• _Exercise directions_: Reproduce the section of the listing that begins at the line containing "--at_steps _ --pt" and finishes at the line containing "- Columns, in". Include both end lines and nothing beyond them.

□ □ □ □ □

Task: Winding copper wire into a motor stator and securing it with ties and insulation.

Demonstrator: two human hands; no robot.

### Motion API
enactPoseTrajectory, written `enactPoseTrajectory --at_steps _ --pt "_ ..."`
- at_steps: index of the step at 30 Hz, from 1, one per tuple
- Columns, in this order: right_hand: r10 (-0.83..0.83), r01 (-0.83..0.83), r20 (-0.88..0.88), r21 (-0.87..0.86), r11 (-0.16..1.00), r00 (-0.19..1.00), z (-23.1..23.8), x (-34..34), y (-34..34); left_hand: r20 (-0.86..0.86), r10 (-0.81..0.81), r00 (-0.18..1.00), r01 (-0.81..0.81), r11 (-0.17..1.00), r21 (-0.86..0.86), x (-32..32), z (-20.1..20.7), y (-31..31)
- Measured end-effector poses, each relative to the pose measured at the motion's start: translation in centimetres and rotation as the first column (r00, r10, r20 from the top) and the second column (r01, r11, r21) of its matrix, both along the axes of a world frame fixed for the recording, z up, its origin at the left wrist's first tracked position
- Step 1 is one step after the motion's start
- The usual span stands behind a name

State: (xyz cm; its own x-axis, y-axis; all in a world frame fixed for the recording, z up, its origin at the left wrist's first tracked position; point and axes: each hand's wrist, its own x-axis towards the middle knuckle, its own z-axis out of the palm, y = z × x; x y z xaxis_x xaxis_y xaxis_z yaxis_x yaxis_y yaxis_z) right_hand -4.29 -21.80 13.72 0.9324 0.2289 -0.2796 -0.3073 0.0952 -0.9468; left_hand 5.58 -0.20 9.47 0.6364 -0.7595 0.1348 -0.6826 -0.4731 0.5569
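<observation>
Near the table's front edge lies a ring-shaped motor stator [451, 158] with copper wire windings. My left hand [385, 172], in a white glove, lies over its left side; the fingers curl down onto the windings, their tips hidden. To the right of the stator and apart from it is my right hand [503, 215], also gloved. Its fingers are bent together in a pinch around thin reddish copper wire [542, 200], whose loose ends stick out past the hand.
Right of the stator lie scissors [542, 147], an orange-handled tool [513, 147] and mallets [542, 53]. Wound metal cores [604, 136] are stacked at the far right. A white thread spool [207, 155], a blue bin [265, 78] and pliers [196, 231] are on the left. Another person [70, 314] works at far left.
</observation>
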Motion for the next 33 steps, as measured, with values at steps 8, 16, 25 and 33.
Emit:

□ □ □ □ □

• _Exercise output_:
enactPoseTrajectory, written `enactPoseTrajectory --at_steps _ --pt "_ ..."`
- at_steps: index of the step at 30 Hz, from 1, one per tuple
- Columns, in this order: right_hand: r10 (-0.83..0.83), r01 (-0.83..0.83), r20 (-0.88..0.88), r21 (-0.87..0.86), r11 (-0.16..1.00), r00 (-0.19..1.00), z (-23.1..23.8), x (-34..34), y (-34..34); left_hand: r20 (-0.86..0.86), r10 (-0.81..0.81), r00 (-0.18..1.00), r01 (-0.81..0.81), r11 (-0.17..1.00), r21 (-0.86..0.86), x (-32..32), z (-20.1..20.7), y (-31..31)

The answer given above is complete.